DVD disks holding video are referred to as DVD-Video disks. DVD-Video disks should play on any DVD-ROM, either in a DVD PC drive or in a standalone DVD player.

Technically, DVDs work a lot like CDs. Data is recorded via pits. DVDs use a shorter length laser which allows the pits to be spaced closer together. This allows more data to be recorded on the disk.

As with CD-RW speeds, DVD drive speeds are measured with a multiplier. For example, 1x DVD transfers data at about 1.3 MB/Sec. A 4x drive could transfer data at four times that speed or about 5.2 MB/Sec. Compare this to the 0.15 MB/sec data transfer for a 1x CD-RW and you’ll see DVD drives are much faster. Almost ten times faster.

All DVD videos play at 1x speed. And, because DVDs are extremely fast relative to CDs, you probably won’t need a very fast DVD burner. A 4x speed is more than enough horsepower.

DVD burners will also write to CDs and read from CDs, so you won’t really need a CD-RW drive, if you have a DVD burner.
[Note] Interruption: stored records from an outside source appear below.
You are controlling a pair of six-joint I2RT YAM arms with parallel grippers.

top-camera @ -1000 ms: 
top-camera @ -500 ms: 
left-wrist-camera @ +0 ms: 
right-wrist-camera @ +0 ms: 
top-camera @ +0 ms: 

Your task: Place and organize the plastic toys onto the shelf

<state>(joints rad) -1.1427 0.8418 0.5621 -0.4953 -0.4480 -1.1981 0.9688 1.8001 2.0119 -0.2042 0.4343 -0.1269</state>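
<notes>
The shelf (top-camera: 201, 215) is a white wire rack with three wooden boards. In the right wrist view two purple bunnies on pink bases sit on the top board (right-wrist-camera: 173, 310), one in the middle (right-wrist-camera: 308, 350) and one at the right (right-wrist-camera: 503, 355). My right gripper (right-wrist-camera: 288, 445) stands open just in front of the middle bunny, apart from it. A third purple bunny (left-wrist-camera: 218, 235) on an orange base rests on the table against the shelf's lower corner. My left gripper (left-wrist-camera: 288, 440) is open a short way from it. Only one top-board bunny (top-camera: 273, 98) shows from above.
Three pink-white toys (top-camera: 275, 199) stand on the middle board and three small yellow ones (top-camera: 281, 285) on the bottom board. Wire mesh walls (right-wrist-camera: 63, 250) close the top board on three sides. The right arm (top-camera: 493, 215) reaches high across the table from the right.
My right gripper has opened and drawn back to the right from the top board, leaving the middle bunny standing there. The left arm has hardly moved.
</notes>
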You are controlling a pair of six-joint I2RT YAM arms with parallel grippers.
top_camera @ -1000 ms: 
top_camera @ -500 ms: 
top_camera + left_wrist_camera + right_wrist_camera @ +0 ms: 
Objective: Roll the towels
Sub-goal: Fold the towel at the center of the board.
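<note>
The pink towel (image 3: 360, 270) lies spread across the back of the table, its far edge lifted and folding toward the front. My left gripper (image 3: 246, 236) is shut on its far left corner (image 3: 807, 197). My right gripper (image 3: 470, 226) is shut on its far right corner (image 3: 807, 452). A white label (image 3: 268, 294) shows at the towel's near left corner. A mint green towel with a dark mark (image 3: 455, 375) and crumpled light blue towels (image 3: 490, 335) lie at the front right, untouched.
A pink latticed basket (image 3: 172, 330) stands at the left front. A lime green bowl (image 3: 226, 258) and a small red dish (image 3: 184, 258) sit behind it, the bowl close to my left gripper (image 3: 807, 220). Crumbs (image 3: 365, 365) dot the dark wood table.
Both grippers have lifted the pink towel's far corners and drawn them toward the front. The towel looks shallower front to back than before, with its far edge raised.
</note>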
However, it’s common to see both a CD-RW and a DVD-ROM drive on one PC. A PC with both a CD-RW and a DVD burner is also common.

If you don’t feel a need to burn DVDs, but you wish to watch DVD movies on your PC, you could purchase a DVD-ROM (Read only DVD) drive for about $30. Then, use a CD-RW drive to back up your system and make audio CDs. CD-RW disks typically hold about 650 MB of data, while DVD disks can hold

4.7 GB. So, if you don’t have huge files, you might not need a DVD for backing up your important files. The CD-RW will work fine.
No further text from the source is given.